It is sad irony that in the same month that The New York Times began its much lauded 1619 Project, a small tent selling anti-black memorabilia was set up at the Caledonia County Fair. The Times stated aim of the Project is to “reframe the country’s history, understand 1619 as our true founding, and placing the consequences of slavery and the contributions of black Americans at the very center of the story we tell ourselves about who we are.” The legacy The Times seeks to disclose, reveals itself in small insidious ways across the country, even in the Northeast Kingdom.
The dolls, with exaggerated red lips and big white eyes, represent a direct line of anti-black imagery that began shortly after the ratification of the 13th Amendment, the Constitutional guarantee of equality for the African American. This creation of racist paraphernalia coincided with the creation of the Jim Crow laws of segregation. The dolls, particularly the Sambo and the Mammy, undermined the humanity of the African American, and the massive production and distribution of the dolls normalized the idea that black Americans, freed or not, were comical, stupid, and incapable of embracing the fullness of the democracy whose economy was built on their slave labor.

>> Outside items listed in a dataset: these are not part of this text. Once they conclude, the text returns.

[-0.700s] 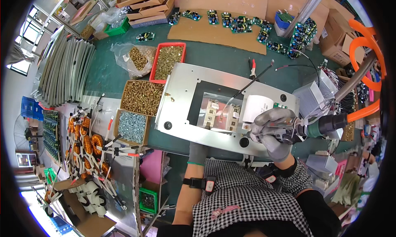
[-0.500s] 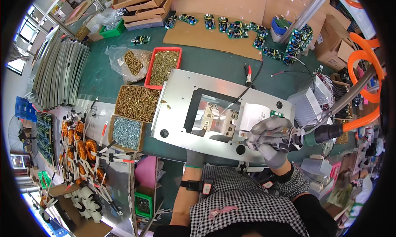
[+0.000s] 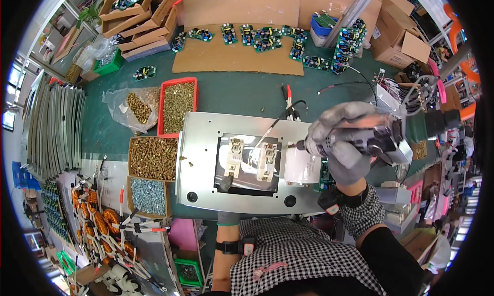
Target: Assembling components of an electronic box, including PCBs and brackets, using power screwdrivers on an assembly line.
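Observation:
A silver metal panel (image 3: pixel 198 157) with a rectangular cutout lies before me on the bench. Two cream terminal modules (image 3: pixel 234 158) show in the cutout, and a white, rounded block (image 3: pixel 302 165) sits to their right. Gripped in my gloved right hand (image 3: pixel 342 141) is a power screwdriver (image 3: pixel 368 136), raised over the panel's right part, its tip pointing left near the white block. My gloved left hand (image 3: pixel 228 218) reaches under the panel's near edge. One fingertip shows at the cutout's lower left corner; the other fingers are hidden.
Left of the panel stand a box of brass screws (image 3: pixel 152 158), a box of silvery nuts (image 3: pixel 148 195) and a red tray (image 3: pixel 178 108) of small brass parts. Red-handled pliers (image 3: pixel 288 101) lie beyond it. Circuit boards (image 3: pixel 267 38) rest on cardboard at the back.
My right hand has lifted the screwdriver away from the panel's near right edge, and its tip now points left. My left hand stays under the panel. The whole view has shifted.

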Demonstrator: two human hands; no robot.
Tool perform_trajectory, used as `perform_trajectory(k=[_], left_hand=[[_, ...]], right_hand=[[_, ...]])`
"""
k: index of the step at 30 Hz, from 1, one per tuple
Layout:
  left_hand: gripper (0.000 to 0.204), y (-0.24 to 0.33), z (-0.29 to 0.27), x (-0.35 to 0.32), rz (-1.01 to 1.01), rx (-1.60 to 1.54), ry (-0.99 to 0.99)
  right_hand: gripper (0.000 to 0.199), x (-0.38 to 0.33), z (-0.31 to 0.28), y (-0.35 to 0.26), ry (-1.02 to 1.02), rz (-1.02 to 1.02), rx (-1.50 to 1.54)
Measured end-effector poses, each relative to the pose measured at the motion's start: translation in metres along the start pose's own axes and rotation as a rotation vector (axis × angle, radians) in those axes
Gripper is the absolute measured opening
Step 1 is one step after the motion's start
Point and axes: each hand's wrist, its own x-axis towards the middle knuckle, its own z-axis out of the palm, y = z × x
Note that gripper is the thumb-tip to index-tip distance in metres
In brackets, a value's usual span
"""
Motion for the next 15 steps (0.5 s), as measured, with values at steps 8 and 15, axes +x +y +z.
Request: perform_trajectory(k=[8, 15], left_hand=[[0.024, -0.001, -0.009, -0.002, -0.012, 0.063, -0.015], [0.024, 0.002, -0.004, 0.006, 0.012, 0.092, -0.017]], right_hand=[[0.049, 0.011, -0.016, 0.031, 0.001, -0.027, -0.259], [0.045, 0.014, -0.017, 0.039, 0.036, 0.023, -0.261]])
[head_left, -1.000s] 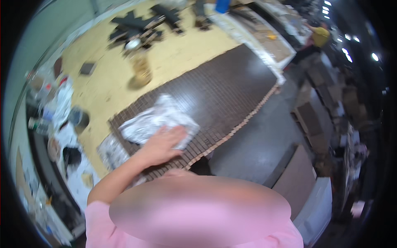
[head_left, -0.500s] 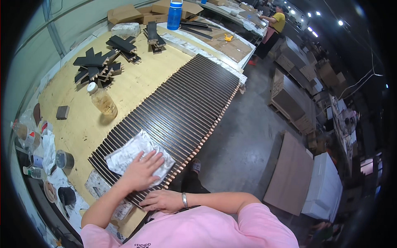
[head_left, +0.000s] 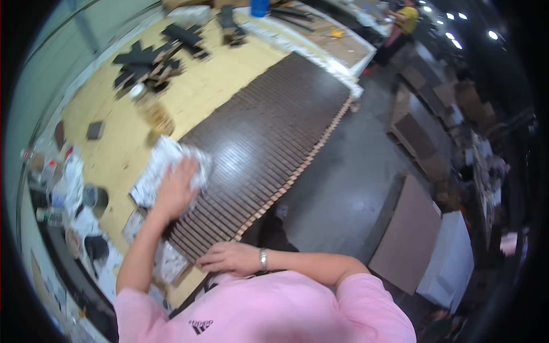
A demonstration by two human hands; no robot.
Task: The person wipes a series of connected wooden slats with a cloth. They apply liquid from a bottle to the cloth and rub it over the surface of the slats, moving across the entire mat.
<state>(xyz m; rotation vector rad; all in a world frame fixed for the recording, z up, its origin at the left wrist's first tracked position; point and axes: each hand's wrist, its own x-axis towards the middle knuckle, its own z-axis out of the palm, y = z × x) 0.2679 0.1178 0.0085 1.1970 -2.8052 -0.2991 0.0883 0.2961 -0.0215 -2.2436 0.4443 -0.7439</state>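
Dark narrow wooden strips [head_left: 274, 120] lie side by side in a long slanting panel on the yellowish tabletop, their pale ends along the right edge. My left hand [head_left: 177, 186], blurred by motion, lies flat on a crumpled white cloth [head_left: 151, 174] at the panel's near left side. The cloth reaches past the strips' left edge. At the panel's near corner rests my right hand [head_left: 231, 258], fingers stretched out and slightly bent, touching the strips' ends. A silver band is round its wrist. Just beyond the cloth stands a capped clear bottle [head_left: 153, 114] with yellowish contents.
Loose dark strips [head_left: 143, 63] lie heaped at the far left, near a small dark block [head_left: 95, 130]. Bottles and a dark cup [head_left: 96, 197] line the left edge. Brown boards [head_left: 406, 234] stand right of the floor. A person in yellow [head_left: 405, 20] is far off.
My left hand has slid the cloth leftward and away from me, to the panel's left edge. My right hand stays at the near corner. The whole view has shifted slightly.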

Pushing back against seemingly small icons of racism is the next step toward creating a truly pluralistic nation. I say “seemingly” because it is generally white people who minimize the damage of racist imagery and iconography. It is white people who jeer at what has been coined “political correctness.” It is white people who argue against the prohibition of racist expressions.
Thanks to Sawyer Castle, a local high school student, the Kingdom has an opportunity to make a clear statement about where it stands on racial stereotyping. Shocked at the display of black caricatures at the fair, she posted her concerns online. Her shock suggests that, in fact, we have created a space where racist imagery is rare. That is a good thing. How we respond to her concern will be the next measure of our commitment to dismantling racial injustice.
This is the next level of the work toward racial equality. It is time to shift the focus from questioning whether individuals are racist to examining systems that function and are supported by racial biases. No one has suggested that the person running the stall is racist nor has it been suggested that anyone who purchased the dolls is racist. This is an example of the ways in which racism is woven throughout our culture. People can assume an immunity to the power of a subliminal view that black Americans can be mocked with impunity, to say it is just a doll, to question its power to hurt, but they should not choose such an inoculation. Those dolls helped dehumanize the African Americans and enforce segregation. Yes, they can hurt. Images targeting descendants of the enslaved people who built our country demeans all of us. It is every citizen’s job work toward a “more perfect union.”
Sawyer did her job. Let’s do ours.
Julie Hansen is director of Thaddeus Stevens School in Lyndon Center.